At the same time, the UK’s A1 base has become more freelance-oriented, with production increasingly outsourced to third-party providers, notes Calrec’s Letson, and is thus more like the U.S. labor model, which has always been heavily reliant on independent freelance A1s. With a large percentage of A1s aging out, the availability of alternative training options — from apprenticeships to online self-guided learning, educational modalities that Millennials and Gen-Zers are familiar and comfortable with — is even more important.

“The aging-out of our industry is a global problem,” says Letson.

Cloudy Future

Sonority Group’s Chris Davie: “The hard part is getting the students to see the opportunities on the broadcast side.”

Training for trades like broadcast audio is undergoing a metamorphosis. Nationwide, undergraduate college enrollment dropped 8% from 2019 to 2022, 15% percent over the past decade, and it doesn’t seem to be rebounding this year, chiefly because of the increasing cost of higher education and the declining requirements for four-year diplomas in a labor-strained economy. Although specific data aren’t available for schools that specialize in professional-media studies, it does suggest that similar technical programs at state and private colleges may also be experiencing enrollment challenges.

Chris Davie, managing partner, Sonority Group, a media-education consultancy, says that, despite seeing increased enrollments in music-production programs at colleges and universities, a longstanding paradox remains in place: “The hard part is getting the students to see the opportunities on the broadcast side.”

Internships could provide some hope. In the past decade, the number of apprentices has increased by more than 50%, according to federal data and Robert Lerman, a labor economist at the Urban Institute and co-founder of Apprenticeships for America. Companies employ — or at least take on — about 800,000 apprentices, paid or unpaid, versus an estimated 15 million undergraduate students.

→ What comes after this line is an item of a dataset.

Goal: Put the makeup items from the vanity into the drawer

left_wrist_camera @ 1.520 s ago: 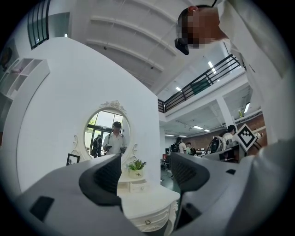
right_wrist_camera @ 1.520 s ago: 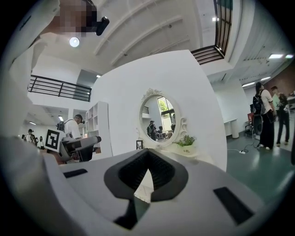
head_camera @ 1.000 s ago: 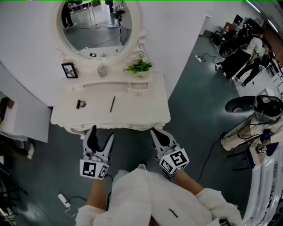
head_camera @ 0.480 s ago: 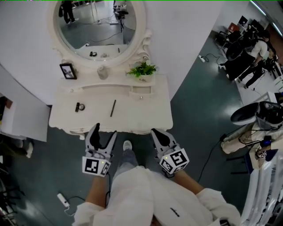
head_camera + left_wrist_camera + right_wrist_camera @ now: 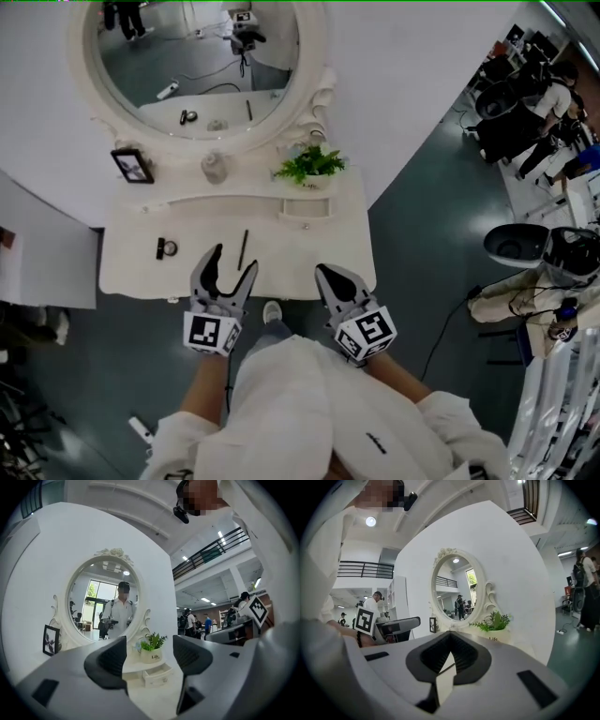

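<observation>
White vanity (image 5: 305, 251), black pencil (image 5: 243, 248), green plant (image 5: 312, 164)

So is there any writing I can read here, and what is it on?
"Life": on the white plant pot on the vanity.
Cubes on the left claw and right claw: square patterns only, no words.
Framed picture: too small to read.

Head view steeply down over vanity (image 5: 292, 251); gripper views face shared mirror (image 5: 197, 66).

We wear a white coat (image 5: 309, 403) behind our pale grey left gripper (image 5: 233, 259) and right gripper (image 5: 325, 274), each black-padded, with a black-and-white marker cube (image 5: 211, 332) at its rear.
</observation>
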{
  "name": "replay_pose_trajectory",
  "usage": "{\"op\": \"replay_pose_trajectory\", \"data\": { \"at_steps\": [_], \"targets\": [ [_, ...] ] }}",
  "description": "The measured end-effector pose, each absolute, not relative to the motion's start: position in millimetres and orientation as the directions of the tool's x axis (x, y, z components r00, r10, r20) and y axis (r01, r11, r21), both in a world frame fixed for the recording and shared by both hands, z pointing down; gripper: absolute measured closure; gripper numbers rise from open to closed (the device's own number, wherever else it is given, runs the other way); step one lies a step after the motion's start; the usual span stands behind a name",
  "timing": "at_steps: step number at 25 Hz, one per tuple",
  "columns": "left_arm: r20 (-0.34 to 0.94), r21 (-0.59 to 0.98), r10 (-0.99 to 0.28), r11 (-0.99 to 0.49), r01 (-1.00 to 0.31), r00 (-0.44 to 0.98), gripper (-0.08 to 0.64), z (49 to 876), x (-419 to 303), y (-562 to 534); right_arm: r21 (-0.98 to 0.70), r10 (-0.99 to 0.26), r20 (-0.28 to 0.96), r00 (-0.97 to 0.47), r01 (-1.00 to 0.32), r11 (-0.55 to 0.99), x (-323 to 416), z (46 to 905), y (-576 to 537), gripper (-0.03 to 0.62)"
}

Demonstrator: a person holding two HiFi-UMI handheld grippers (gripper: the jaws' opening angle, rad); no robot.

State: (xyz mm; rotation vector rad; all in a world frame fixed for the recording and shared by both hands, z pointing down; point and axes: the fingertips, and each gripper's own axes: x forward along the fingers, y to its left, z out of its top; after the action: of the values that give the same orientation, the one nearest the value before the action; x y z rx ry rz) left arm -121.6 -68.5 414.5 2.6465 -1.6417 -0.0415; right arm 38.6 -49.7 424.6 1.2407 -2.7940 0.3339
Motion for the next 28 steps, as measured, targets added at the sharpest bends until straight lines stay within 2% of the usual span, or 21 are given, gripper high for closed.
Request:
{"op": "replay_pose_trajectory", "data": {
  "at_steps": [12,18,28],
  "targets": [
    [0.226,0.113,-0.873,-0.417,-0.902,0.432,0.239,510,-141,-155,-0.236,-0.65,0.291,-0.702,-0.711,0.662,-32,493,-138,0.575],
    [0.362,0.159,-0.82,-0.414,-0.896,0.443,0.241,569,-144,-162,-0.278,-0.62,0.359,-0.698,-0.714,0.643,-54,530,-150,0.575],
    [0.498,0.186,-0.775,-0.343,-0.921,0.39,0.259,633,-143,-171,-0.335,-0.529,0.426,-0.734,-0.671,0.662,-73,583,-156,0.575]
  ]
}}
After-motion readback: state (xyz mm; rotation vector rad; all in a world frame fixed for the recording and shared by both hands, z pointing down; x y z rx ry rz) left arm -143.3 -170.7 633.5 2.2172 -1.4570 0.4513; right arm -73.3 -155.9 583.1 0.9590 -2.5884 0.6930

But the rise in apprenticeships is running up against a tide of tech-sector layoffs that began last year and is already spilling over to media categories. In November, Warner Bros. Discovery Sports laid off about 70 staffers. In March, Disney cut 7,000 jobs worth $5.5 billion, and reports say its ESPN subsidiary is bracing for layoffs in the coming weeks.

Post-COVID turmoil continues to cloud the future. It could put even more emphasis on manufacturer-sponsored audio-technology training efforts, which can at least justify their associated costs as part of product- and brand-marketing budgets.

Group One Ltd’s Chris Fichera: “We recently did a panel in front about 40 students at Full Sail. They were stunned when they heard what an A1 can earn.”

Chris Fichera, VP, Group One Ltd, the U.S. distributor of Calrec and other broadcast-audio consoles, contends that training and recruitment to replenish the broadcast industry’s diminishing ranks need to go hand in hand. To that end, he’s advocating a manufacturer-led initiative that would put the various technical roles — A1, V1, replay and graphics operators — in front of students at schools, featuring workers who currently perform those tasks on sports broadcasts and emphasizing the jobs’ earnings potential.

“We recently did a panel in front about 40 students at [Orlando-area media academy] Full Sail,” he says. “They were totally taken with the idea of doing this as a career. They were stunned when they heard what an A1 can earn. Doing more of that can make a real difference.”